• _Problem to work on_
Output what the records say, word for word, with no images.

• _Input data_
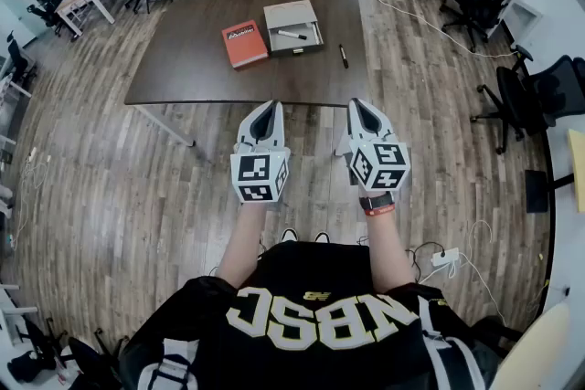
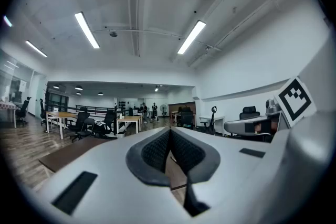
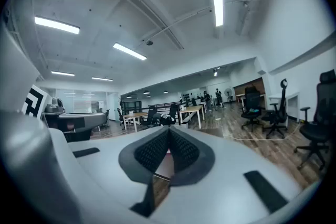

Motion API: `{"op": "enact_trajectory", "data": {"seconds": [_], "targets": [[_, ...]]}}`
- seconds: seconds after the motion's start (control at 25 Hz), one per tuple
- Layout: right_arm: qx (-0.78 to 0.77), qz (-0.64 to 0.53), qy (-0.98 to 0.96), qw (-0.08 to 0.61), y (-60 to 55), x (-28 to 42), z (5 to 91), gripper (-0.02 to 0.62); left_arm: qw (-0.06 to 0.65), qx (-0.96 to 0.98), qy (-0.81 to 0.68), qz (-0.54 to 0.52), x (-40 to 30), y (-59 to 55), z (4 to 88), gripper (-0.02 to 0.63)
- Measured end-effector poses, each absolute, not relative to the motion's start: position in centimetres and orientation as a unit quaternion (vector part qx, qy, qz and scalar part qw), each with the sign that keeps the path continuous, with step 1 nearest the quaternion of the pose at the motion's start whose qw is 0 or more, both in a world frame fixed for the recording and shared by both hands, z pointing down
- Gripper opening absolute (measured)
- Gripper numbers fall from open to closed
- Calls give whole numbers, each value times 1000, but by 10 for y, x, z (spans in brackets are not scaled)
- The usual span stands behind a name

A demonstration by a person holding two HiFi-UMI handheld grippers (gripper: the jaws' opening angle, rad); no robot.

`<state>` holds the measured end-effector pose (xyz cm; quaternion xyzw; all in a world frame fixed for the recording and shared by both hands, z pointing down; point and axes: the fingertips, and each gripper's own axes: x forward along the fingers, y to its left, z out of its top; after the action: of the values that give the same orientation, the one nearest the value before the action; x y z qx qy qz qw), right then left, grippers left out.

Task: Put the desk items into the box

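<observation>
Dark tabletop (image 1: pixel 183 68) stood ahead of the closed, empty left tool (image 1: pixel 266 108) and right tool (image 1: pixel 362 105); pen (image 1: pixel 344 56), pointing away, lay nearer the right.

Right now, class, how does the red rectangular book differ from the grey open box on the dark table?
The red rectangular book is bright red; the grey open box is pale grey. The book lies closed and flat; the box is open with a dark pen inside. Both are rectangular and rest side by side on the dark brown table.
</observation>
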<state>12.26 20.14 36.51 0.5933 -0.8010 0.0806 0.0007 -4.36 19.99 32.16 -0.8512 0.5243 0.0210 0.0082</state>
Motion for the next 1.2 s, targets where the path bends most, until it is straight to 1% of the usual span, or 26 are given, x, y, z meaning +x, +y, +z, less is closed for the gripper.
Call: {"op": "enact_trajectory", "data": {"seconds": [0.2,0.36,0.44,0.6,0.68,0.76,0.92,1.2], "targets": [[596,86,-798,5,217,139,370,8,1,-850,527,21,-29,212,329,11],[543,174,-820,55,219,123,419,8,-15,-850,526,30,-25,222,338,11],[527,191,-827,49,222,116,433,8,-26,-850,525,29,-21,224,348,11],[509,174,-843,4,222,106,425,6,-35,-852,523,22,-18,219,359,11],[505,169,-846,10,215,103,432,6,-35,-852,522,15,-18,212,366,11],[509,164,-845,24,203,104,442,6,-39,-853,520,12,-16,201,374,11],[515,161,-842,25,166,105,447,8,-46,-859,510,11,-18,164,387,11],[536,131,-833,46,53,121,443,8,-54,-865,498,23,-8,52,396,11]]}}
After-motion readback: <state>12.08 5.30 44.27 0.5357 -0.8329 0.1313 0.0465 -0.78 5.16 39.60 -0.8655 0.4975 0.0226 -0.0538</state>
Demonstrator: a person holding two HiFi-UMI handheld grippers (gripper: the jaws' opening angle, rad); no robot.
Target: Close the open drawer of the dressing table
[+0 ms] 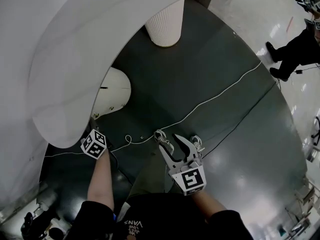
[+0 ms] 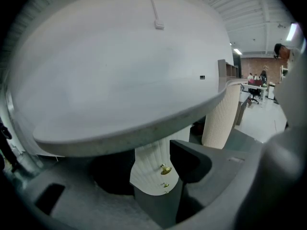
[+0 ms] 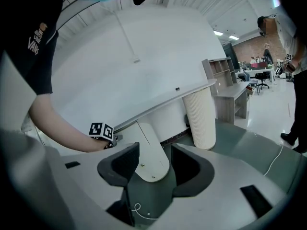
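Grey left tongs [image 2: 153, 169] apart, hidden in head view | right tongs [image 3: 154, 162] apart | drawer [image 1: 114, 91] open

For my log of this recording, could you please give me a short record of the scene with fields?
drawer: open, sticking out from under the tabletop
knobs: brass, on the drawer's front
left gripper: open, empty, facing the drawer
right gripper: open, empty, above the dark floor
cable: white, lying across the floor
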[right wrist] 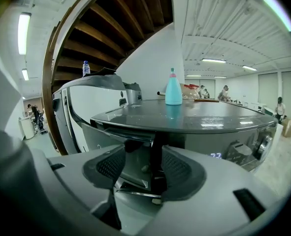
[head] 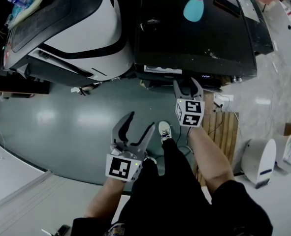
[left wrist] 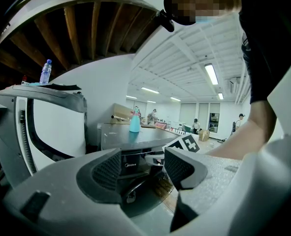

• _Task solution_
Motion API: `{"op": "enact_trajectory", "data": {"seconds": [_], "targets": [[_, ...]]}}`
- seconds: seconds after the motion's start (control at 25 Hz), one per tuple
- Layout: right_arm: qx (-0.78 to 0.77), qz (-0.64 to 0.53), qy (-0.98 to 0.96), qw (-0.08 to 0.61), y (-60 to 55), x (-28 to 42), z (5 to 91), gripper (-0.02 to 0.62); left_arm: qw (-0.06 to 0.65), qx (-0.96 to 0.98), qy (-0.81 to 0.68), qz (-0.54 to 0.52), x (-40 to 30), y (-59 to 55), z (4 to 88), gripper (-0.02 to 0.63)
- Measured end-effector poses, each absolute, not relative to the motion's start: position in centimetres and orientation as a unit quaternion (vector part qx, qy, qz and scalar part qw), each with the sign that keeps the path continuous, with step 1 nearest the quaternion of the pose at the motion's start whose qw is 0 or more, both in a world frame fixed for the recording and shared by both hands, z pointing down
- Gripper opening absolute (measured)
- Gripper numbers fall from open to closed
- Calls give whole numbers, each value times 1000, but by 10 for y, x, z (spans in brackets are not scaled)
- The usual span stands behind a name

A demonstration by a person holding two HiFi-UMI handheld grippers (gripper: the jaws' opening angle, rad); no robot.

`<state>` holds the measured end-effector pose (xyz cm; quaternion xyzw; all in a world frame fixed for the recording and shared by both hands, z pointing down; point and axes: the fingertips, and each gripper's own axes: x forward along the fingers, y to its left, z out of its top; after the action: of the values that give the same orientation, the one nearest the value before the action; x y z qx qy qz qw), right then left, grippers left out.

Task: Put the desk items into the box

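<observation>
Dark tabletop (image 1: pixel 183 68) stood ahead of the closed, empty left tool (image 1: pixel 266 108) and right tool (image 1: pixel 362 105); pen (image 1: pixel 344 56), pointing away, lay nearer the right.

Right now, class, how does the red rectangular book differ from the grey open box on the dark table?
The red rectangular book is bright red; the grey open box is pale grey. The book lies closed and flat; the box is open with a dark pen inside. Both are rectangular and rest side by side on the dark brown table.
</observation>
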<state>12.26 20.14 36.51 0.5933 -0.8010 0.0806 0.0007 -4.36 19.99 32.16 -0.8512 0.5243 0.0210 0.0082</state>
Motion for the next 1.2 s, targets where the path bends most, until it is straight to 1% of the usual span, or 26 are given, x, y, z meaning +x, +y, +z, less is closed for the gripper.
Call: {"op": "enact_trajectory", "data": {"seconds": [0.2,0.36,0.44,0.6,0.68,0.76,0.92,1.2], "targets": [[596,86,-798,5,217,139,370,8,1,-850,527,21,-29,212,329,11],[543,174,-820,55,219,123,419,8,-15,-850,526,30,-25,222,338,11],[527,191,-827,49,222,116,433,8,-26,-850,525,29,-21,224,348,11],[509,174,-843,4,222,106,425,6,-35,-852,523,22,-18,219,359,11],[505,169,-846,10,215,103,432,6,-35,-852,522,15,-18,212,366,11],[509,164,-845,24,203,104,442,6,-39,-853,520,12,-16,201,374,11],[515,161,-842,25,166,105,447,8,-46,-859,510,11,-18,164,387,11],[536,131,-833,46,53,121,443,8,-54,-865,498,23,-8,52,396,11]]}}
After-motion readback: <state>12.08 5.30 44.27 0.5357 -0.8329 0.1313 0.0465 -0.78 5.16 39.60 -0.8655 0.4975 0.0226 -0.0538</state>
Demonstrator: a person holding two HiFi-UMI handheld grippers (gripper: the jaws' opening angle, rad); no robot.
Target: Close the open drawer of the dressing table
[+0 ms] 
[+0 ms] 
[+0 ms] 
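Grey left tongs [image 2: 153, 169] apart, hidden in head view | right tongs [image 3: 154, 162] apart | drawer [image 1: 114, 91] open

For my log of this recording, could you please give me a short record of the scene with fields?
drawer: open, sticking out from under the tabletop
knobs: brass, on the drawer's front
left gripper: open, empty, facing the drawer
right gripper: open, empty, above the dark floor
cable: white, lying across the floor
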[right wrist] 
[head] 
[left wrist] 

Nothing further is needed for this exercise.